Je suis tous les Arnolds, même Madame Arnold.

(2)

Être tout, consciemment, c’est être ce qu’on est.
Et c’est la conscience de l’autre de ne pas être
ce que la conscience n’est pas.

(19)

Poème
C’est beau, le premier jour de la vie.

(20)

Les intervalles me jouent des tours. Le 2e intervalle – perdu la pensée ; puis repensée.

(21)

Le béton m’est tombé dans la tête, le béton.

(31)

Gugging a 100 ans

Le premier jour à Gugging.
100 ans.
Centenaire aujourd’hui.
Gugging fête son anniversaire.
100 ans.
À Gugging, il y a de grandes peurs.
La folie des grandeurs du patient grandit de jour en jour.
Mais la vie continue, en chapeau melon et bottes de pluie.
Les tueurs à la ronde ne pensent qu’à tuer.
Égorger. Couteau planté dans la poitrine.
J’ai dormi dans mon lit, 100 ans.
La Belle au bois aussi, 1000 ans,
puis le prince l’a libérée.

Je passerai sans doute les 100 années suivantes dans un lit à barreaux. Premiers pas dans un parc de bébé, à barreaux.
Que veut dire Gugging ?

Gugging veut dire guérir.

(41)

Je suis complètement toqué, parce qu’une mouche m’est rentrée dans l’œil gauche, puis l’oreille gauche ; et puis elle a fini dans mon cerveau. Pour y faire naître la maladie.

(49)

Chers parents !
Sincères salutations de votre fils, Bruce. Je m’appelle Lee et je viens de Chine. Je suis maître de kung-fu, mon métier, c’est philosophe. Je veux être infirmier. Je viens d’Espagne.

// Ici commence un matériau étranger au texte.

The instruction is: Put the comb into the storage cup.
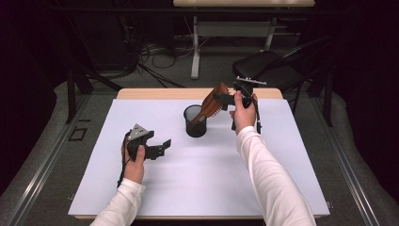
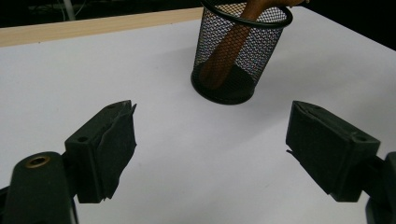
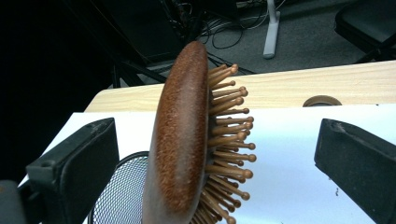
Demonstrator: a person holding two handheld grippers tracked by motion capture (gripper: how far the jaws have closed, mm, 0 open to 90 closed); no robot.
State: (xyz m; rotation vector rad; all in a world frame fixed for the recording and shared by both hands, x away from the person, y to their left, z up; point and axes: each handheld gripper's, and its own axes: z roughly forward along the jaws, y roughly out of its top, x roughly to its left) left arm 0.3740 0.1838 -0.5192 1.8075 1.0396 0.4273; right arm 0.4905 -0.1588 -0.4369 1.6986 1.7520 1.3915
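Note:
A brown wooden hairbrush [image 1: 212,102] stands tilted in a black mesh cup [image 1: 195,123], handle down, head leaning out to the right. My right gripper [image 1: 221,98] is open around the head: in the right gripper view the brush [image 3: 182,130] rises between the jaws [image 3: 215,126] with a gap on each side, bristles facing right. The cup's rim [image 3: 121,186] sits below. My left gripper [image 1: 164,145] is open over the white mat, left of the cup. The left gripper view has its jaws [image 2: 212,112] wide apart, the cup [image 2: 243,18] ahead with the brush handle [image 2: 224,51] inside.
A white mat [image 1: 197,179] covers most of the wooden table [image 1: 155,93]. A round ring [image 3: 322,100] is set in the wood at the back. Beyond the table stand a black chair [image 1: 277,66], a desk leg [image 1: 195,52] and floor cables.

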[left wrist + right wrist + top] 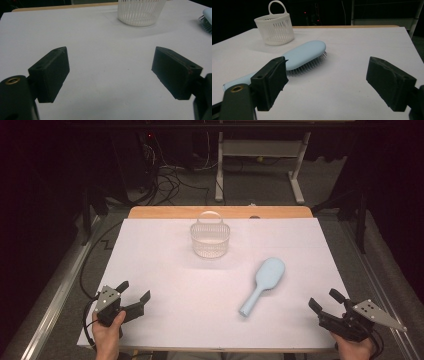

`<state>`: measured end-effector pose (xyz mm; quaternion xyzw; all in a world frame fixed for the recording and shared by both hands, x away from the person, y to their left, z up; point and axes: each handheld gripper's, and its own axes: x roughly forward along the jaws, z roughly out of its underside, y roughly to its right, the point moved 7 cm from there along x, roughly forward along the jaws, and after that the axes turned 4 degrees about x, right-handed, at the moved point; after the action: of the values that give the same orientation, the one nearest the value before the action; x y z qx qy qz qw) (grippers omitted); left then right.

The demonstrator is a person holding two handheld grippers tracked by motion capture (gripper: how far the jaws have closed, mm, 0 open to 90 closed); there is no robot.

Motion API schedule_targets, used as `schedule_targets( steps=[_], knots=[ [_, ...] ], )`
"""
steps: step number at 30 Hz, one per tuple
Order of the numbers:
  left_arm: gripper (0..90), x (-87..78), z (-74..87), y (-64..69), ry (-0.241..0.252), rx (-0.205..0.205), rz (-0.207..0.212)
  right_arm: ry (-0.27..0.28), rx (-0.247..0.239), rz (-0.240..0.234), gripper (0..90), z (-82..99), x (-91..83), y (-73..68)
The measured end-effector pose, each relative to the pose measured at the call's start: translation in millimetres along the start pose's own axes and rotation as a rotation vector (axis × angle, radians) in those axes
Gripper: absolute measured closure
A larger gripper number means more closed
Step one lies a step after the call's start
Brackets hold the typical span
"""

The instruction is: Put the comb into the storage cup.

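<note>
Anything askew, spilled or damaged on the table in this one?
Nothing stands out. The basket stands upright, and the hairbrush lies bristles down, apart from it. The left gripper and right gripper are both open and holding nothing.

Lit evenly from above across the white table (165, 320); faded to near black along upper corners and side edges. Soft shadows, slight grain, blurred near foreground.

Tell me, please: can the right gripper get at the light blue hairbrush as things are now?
Probably yes. The right gripper is open, and only bare white table lies between it and the hairbrush, bristles down, its handle toward the person. The basket stands farther back, out of the way.
</note>
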<state>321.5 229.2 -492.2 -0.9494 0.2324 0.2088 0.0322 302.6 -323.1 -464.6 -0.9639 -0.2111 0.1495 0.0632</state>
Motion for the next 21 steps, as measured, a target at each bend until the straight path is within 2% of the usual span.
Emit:
schedule_targets(
  steps=[7,11,21],
  knots=[
    [15.4,0.0,-0.2,0.5,-0.002,0.006,0.0,0.006,0.0,-0.009,17.7,-0.5,-0.1,-1.4],
    [15.8,0.4,-0.2,1.4,-0.006,-0.016,0.021,0.011,-0.005,-0.014,17.9,-0.9,0.3,-2.9],
    [16.0,-2.2,-3.0,-0.4,0.012,-0.016,-0.011,0.026,-0.004,-0.015,18.1,-2.5,0.6,-4.1]
  ],
)
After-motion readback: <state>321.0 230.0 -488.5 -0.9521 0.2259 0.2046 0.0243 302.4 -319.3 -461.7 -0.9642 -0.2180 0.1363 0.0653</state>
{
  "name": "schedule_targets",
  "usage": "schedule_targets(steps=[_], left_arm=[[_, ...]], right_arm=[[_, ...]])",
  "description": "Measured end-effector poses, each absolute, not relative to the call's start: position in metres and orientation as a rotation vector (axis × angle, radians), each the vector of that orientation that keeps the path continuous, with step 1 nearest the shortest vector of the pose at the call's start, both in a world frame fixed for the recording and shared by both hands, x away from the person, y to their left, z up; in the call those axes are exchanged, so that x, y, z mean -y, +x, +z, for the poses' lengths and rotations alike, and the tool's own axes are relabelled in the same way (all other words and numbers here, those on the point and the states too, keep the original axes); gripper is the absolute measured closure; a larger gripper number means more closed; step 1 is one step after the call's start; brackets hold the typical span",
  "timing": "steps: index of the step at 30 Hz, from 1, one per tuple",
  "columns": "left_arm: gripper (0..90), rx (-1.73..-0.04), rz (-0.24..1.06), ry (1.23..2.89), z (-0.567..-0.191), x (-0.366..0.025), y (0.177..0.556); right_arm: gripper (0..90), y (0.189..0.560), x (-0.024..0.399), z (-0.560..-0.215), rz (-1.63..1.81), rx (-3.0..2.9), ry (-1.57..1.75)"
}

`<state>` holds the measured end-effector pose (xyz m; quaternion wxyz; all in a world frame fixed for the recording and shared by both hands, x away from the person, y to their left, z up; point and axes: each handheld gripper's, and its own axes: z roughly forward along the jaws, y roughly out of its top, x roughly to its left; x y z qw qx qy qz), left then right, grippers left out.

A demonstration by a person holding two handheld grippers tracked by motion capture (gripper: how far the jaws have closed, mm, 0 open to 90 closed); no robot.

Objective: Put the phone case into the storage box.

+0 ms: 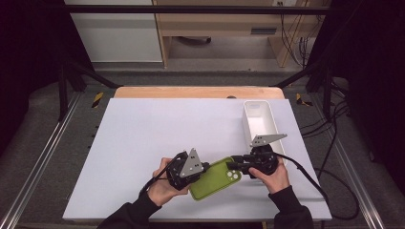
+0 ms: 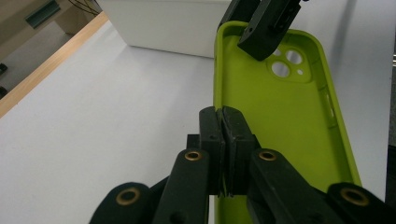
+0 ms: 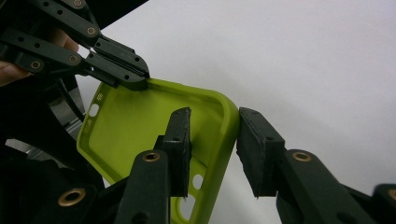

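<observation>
1. High view: green phone case [image 1: 216, 179] lies near the front edge of the white worktop [image 1: 143, 143], between left claw [image 1: 206, 167] and right claw [image 1: 232, 165]; white bin [image 1: 259, 119] behind.
2. Left gripper view: left claw [image 2: 223, 122] pinches the case [image 2: 275, 121] rim, jaws pressed together.
3. Right gripper view: right claw [image 3: 212, 135] straddles the case [image 3: 135, 126] corner, one pad inside; outer pad not visibly touching.

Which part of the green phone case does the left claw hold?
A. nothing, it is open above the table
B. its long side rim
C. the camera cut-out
B: in the left gripper view the left claw is pinched shut on the side rim of the green phone case.
</observation>
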<state>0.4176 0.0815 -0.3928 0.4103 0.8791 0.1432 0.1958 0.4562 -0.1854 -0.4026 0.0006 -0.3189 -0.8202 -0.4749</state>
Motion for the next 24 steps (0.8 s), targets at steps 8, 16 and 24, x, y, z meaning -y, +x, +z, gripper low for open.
schedule_targets(steps=[8,16,24], left_arm=[[88.1,-0.341,0.512,2.22,-0.3922,-0.0813,0.4164],[88.1,-0.319,0.538,2.213,-0.39,-0.0811,0.4133],[88.2,-0.31,0.555,2.209,-0.3894,-0.0809,0.4124]], right_arm=[[70.6,0.4556,0.1863,-0.4018,-1.477,2.581,-1.009],[72.5,0.4554,0.1894,-0.4005,-1.497,2.556,-1.011],[65.7,0.4564,0.1895,-0.4015,-1.49,2.544,-1.0]])
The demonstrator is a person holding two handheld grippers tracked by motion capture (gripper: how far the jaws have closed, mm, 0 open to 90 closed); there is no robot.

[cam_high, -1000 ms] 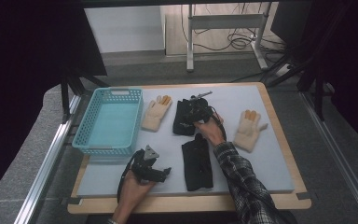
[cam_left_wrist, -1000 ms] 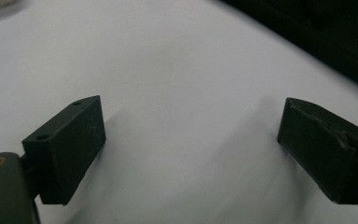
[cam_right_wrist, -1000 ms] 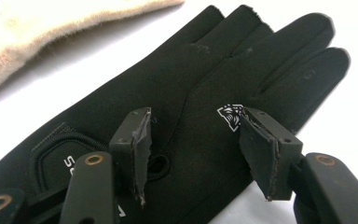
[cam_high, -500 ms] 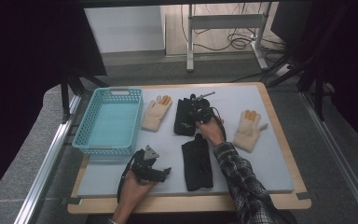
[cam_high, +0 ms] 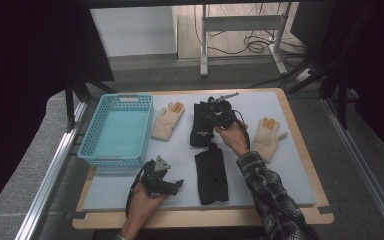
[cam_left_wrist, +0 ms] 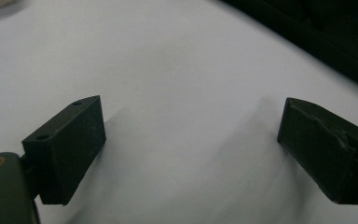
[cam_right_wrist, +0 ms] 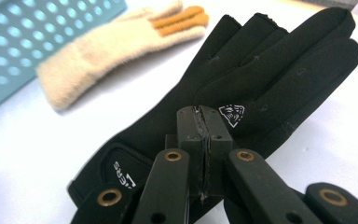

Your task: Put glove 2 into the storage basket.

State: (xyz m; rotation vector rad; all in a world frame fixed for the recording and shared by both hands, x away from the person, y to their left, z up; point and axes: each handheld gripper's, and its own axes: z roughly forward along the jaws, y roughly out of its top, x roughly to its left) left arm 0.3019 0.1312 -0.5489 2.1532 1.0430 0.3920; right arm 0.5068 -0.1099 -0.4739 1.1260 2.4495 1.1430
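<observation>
The black stretchy fabric glove (cam_right_wrist: 261, 88) was pinched by the fully closed right tongs (cam_right_wrist: 204, 122), mid-counter beside the cream fuzzy glove (cam_right_wrist: 116, 51). Left tongs (cam_left_wrist: 191, 149) were held wide open, empty.

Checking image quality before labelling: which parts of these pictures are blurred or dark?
Right gripper view: basket and cream glove soft, black glove sharper. Left gripper view: tool pads sharp, soft shadows on the mat. High view: surroundings very dark, table evenly lit.
</observation>
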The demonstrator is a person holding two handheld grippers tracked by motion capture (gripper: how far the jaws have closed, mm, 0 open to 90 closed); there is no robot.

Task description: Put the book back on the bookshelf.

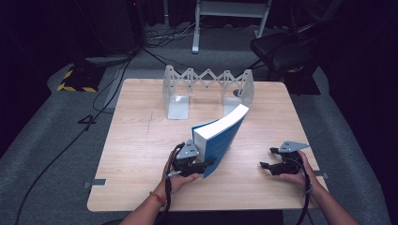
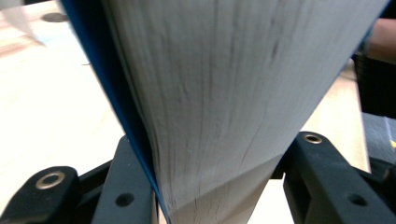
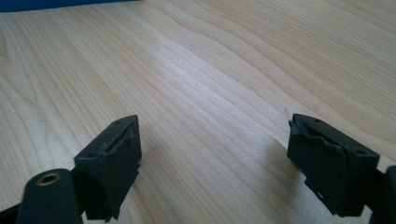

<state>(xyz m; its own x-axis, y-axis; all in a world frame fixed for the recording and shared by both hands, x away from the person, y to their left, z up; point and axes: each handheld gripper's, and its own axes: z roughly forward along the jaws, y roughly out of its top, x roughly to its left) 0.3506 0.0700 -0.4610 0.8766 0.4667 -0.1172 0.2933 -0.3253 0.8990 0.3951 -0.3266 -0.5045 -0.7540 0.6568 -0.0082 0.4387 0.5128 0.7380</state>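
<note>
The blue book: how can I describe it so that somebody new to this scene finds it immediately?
Start at the wooden table and look in front of the grey folding rack at its far edge. The blue book stands tilted there, clamped at its lower corner by the left gripper. Its blue cover and thick white page block make it unmistakable.

book [image 2: 224, 93]: top cut off, pages blurred | left claw [image 1: 206, 165]: tips hidden behind book

Book [image 1: 220, 136] before rack [image 1: 206, 86] on table [image 1: 136, 154]
</note>
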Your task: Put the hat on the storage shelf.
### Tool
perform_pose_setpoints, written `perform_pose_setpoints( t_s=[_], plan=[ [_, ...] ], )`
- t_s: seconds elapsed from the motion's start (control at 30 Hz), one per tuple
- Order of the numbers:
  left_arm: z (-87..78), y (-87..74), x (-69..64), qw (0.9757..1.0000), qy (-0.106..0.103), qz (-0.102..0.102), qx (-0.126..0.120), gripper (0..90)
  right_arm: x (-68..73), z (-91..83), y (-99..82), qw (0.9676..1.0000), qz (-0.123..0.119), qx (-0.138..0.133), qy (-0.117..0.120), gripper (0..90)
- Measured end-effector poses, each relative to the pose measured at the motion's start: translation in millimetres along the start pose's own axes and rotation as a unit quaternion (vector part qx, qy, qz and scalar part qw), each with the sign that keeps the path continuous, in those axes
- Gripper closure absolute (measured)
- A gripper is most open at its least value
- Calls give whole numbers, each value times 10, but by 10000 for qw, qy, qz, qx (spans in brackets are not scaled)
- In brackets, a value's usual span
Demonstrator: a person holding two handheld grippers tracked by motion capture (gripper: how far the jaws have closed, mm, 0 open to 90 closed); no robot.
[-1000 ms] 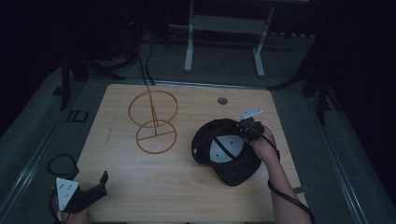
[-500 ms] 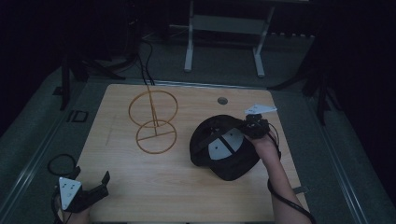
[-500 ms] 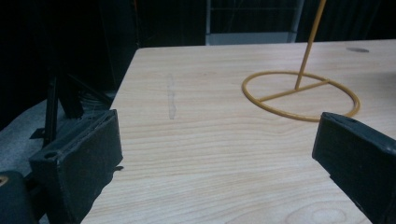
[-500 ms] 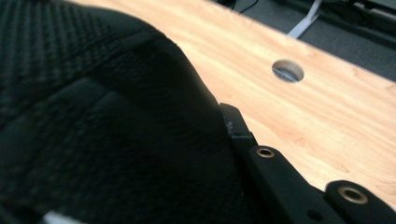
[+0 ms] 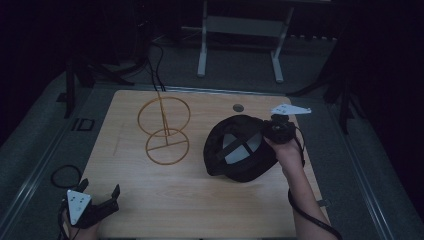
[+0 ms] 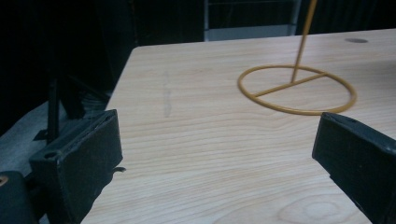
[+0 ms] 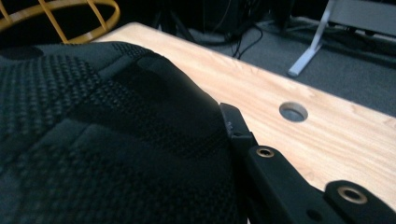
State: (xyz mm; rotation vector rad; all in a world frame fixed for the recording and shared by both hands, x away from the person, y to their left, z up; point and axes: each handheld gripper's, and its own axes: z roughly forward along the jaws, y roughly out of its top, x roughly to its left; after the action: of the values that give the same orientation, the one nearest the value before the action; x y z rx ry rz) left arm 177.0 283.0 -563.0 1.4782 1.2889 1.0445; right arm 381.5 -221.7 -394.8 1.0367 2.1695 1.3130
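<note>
The wooden table (image 5: 190, 200) carries a yellow wire stand (image 5: 165, 131) toward its far left, two rings on a thin post, with nothing hung on it. To the right of the stand a black cap (image 5: 240, 150) is tipped with its hollow toward the camera, showing pale lining and crossed seam tapes, nothing inside. The right gripper (image 5: 272, 134) is clamped on the cap's right edge. The left gripper (image 5: 102, 199) hovers at the near left corner, jaws apart.
</note>
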Motion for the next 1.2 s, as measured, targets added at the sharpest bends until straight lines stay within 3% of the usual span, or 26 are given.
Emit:
perform_pose_setpoints(
  t_s=[0.03, 0.07, 0.1, 0.37, 0.4, 0.43, 0.5, 0.57, 0.63, 0.7, 0.77, 0.83, 0.97, 1.07, 1.13, 1.17, 1.2],
  plan=[
    [-2, 4, -38, 9999, -48, 135, 24, 19, 18, -53, 36, 9999, 71, -109, -48, 898],
    [-2, 4, -38, 9999, -48, 135, 24, 19, 18, -53, 36, 9999, 71, -109, -48, 898],
    [3, 8, -72, 9997, -108, 201, 65, 19, 28, -114, 73, 9994, 184, -294, -62, 898],
    [6, 48, -195, 9993, -336, 103, 143, 19, 90, -307, 98, 9955, 452, -778, -288, 898],
    [18, 79, -313, 9981, -522, 128, 299, 19, 90, -307, 98, 9955, 452, -778, -288, 898],
    [24, 95, -372, 9974, -623, 157, 332, 19, 122, -363, 46, 9933, 564, -888, -471, 898],
    [36, 143, -498, 9959, -727, 270, 464, 19, 148, -399, -16, 9913, 682, -984, -544, 898],
    [40, 201, -611, 9943, -955, 228, 417, 19, 181, -424, -91, 9891, 792, -1080, -611, 898],
    [42, 263, -716, 9920, -1199, 119, 366, 22, 215, -427, -173, 9878, 900, -1136, -570, 898],
    [47, 326, -829, 9870, -1545, 66, 437, 50, 252, -413, -258, 9874, 999, -1138, -455, 897],
    [42, 380, -950, 9836, -1711, 164, 554, 52, 316, -385, -332, 9897, 924, -1005, -437, 897],
    [30, 431, -1076, 9806, -1842, 298, 592, 57, 379, -389, -403, 9893, 951, -1030, -405, 897],
    [29, 589, -1311, 9717, -2236, 503, 573, 56, 517, -399, -491, 9874, 968, -1159, -478, 897],
    [68, 698, -1427, 9637, -2553, 484, 616, 57, 600, -387, -505, 9873, 883, -1219, -501, 897],
    [81, 731, -1461, 9623, -2609, 490, 593, 56, 640, -375, -506, 9878, 835, -1224, -483, 897],
    [119, 796, -1519, 9600, -2716, 460, 495, 57, 657, -369, -509, 9875, 821, -1250, -503, 897],
    [145, 828, -1551, 9601, -2716, 464, 485, 57, 674, -364, -511, 9878, 770, -1254, -514, 897]
  ],
)
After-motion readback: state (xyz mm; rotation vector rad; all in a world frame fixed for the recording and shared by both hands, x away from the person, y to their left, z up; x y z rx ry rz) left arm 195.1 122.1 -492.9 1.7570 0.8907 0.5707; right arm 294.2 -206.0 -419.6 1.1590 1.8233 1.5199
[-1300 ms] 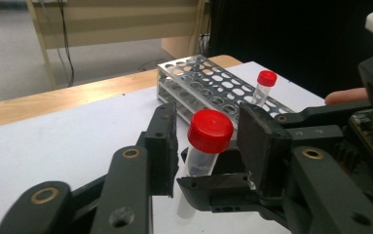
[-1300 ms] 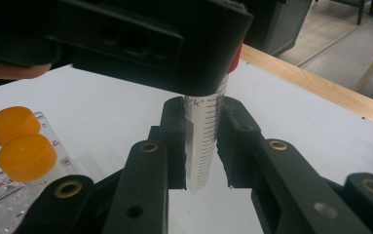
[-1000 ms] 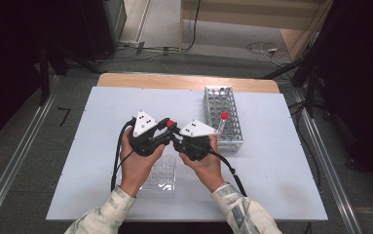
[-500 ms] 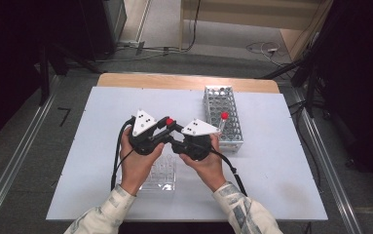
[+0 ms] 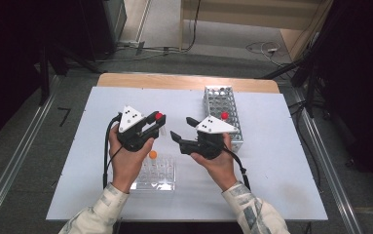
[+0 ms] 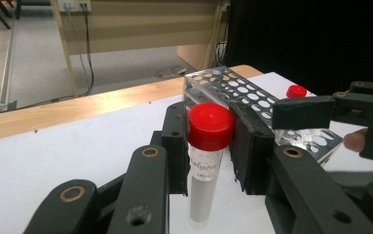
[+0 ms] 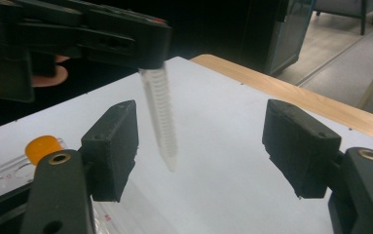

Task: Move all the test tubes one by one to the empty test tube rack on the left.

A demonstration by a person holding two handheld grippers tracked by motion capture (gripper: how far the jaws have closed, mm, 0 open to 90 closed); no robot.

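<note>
In the left gripper view, my left gripper [image 6: 208,146] sits at the centre of the frame with its jaws closed narrow on the red cap of a clear tube [image 6: 207,161], which hangs upright between the pads. In the high view this left gripper [image 5: 156,126] is a little left of the centre, and the tube's red cap shows at its tip.

My right gripper [image 7: 201,151] has just been opening its jaws; they now stand wide, with nothing pressed between them. The same tube [image 7: 160,117] hangs in the upper left of the right gripper view, a little tilted, beyond the left pad and apart from both. In the high view the right gripper [image 5: 181,129] is just right of the centre, near the tube but apart from it.

Below the two grippers, a clear plastic rack [image 5: 156,171] lies on the white tabletop [image 5: 281,185], with an orange-capped tube [image 5: 153,154] in it. A grey perforated rack [image 5: 221,105] stands at the upper right and carries another red-capped tube [image 5: 224,115].
</note>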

L’Espagne est une terre inconnue.

Je te salue
Bruce Lee

(65)

Garçon de courses
Porter des messages en courant, pour les infirmiers.
Puis redevenir patient, ce qu’on est vraiment.

(67)

La bière de la perle de l’aéroport de Vienne part en Australie.

(72)

Vous me prenez toutes les naissances que j’ai dans la tête, avec vos piqûres. Vous êtes des repoussoirs. Moi, je ne suis pas un repoussoir. Vous m’injectez la schizophrénie avec vos piqûres, et après vous dites que je suis schizophrène.
Vous me bombardez le crâne, la calotte crânienne, vous me la bombardez. À coup de piqûres vous m’enlevez toutes les naissances – vous voulez me prendre toutes les naissances. Vous êtes dégoûtants !

(105)

La nausée

la nausée de l’usé saute dans l’herbe, et l’herbe broute le gazon. Le gazon vole et gaze la tondeuse-à-usé du conducteur de la machine. L’usé recrée tout, crée au-delà du gazon de l’usé. Selon l’usage, c’est encore l’usé. Nous sautons au-dessus du gazon avec une machine.

(106)

L’hiver, l’été, l’automne, le printemps,
La neige, le soleil, la lune, l’oasis –
et quoi d’autre ?
Le ciel, l’horizon, les pierres,
Pierres de lune et poussière de lune.
Mars, la station lunaire –
et quoi d’autre ?
Pluton, l’âme, le corps,
Les plantes, l’esprit –
et quoi d’autre ?
La tête, le cerveau, les fronts,
La psyché, la pfiché (le corps),
L’âme du corps, les mains, les pieds, les ongles –
et puis c’est tout.

(107)

Devoir

Aujourd’hui
j’écris
un poème
sur l’amour.

L’amour est l’amour
de l’amour de tous
les temps.

C’était le temps
de tous
les temps.
C’était
le poème.

(108)

Tu as tous les corps et j’ai tous les corps. Nous ne nous repoussons pas. Tu as la force première et aussi la dernière.

(109)

Le soleil, la lune, la terre,
La planète, mars, les mondes astrals ;
L’auto, l’OVNI, les sphères ;
Les nuits, nuits de mars, nuits de lune ;
Le bonheur, le travail, aller au travail.

Aujourd’hui, nous allons à la vie.

(110)

Le savoir ne cesse jamais

(111)

* Né en 1959 à Wiener Neustadt (Basse-Autriche), le jeune artiste Arnold Schmidt est invité en 1986 par la Maison des Artistes de Gugging. C’est là que vit et travaille aujourd’hui encore « Andi ». En 1999 paraît son recueil de poèmes 111 (éditions minimal, Vienne), transcrits par Otmar Schmid. En 2007, Christian Diendorfer met certains d’entre eux en musique (Lieder nach Texten von Ernst Herbeck und Arnold Schmidt für Männerstimme und Ensemble).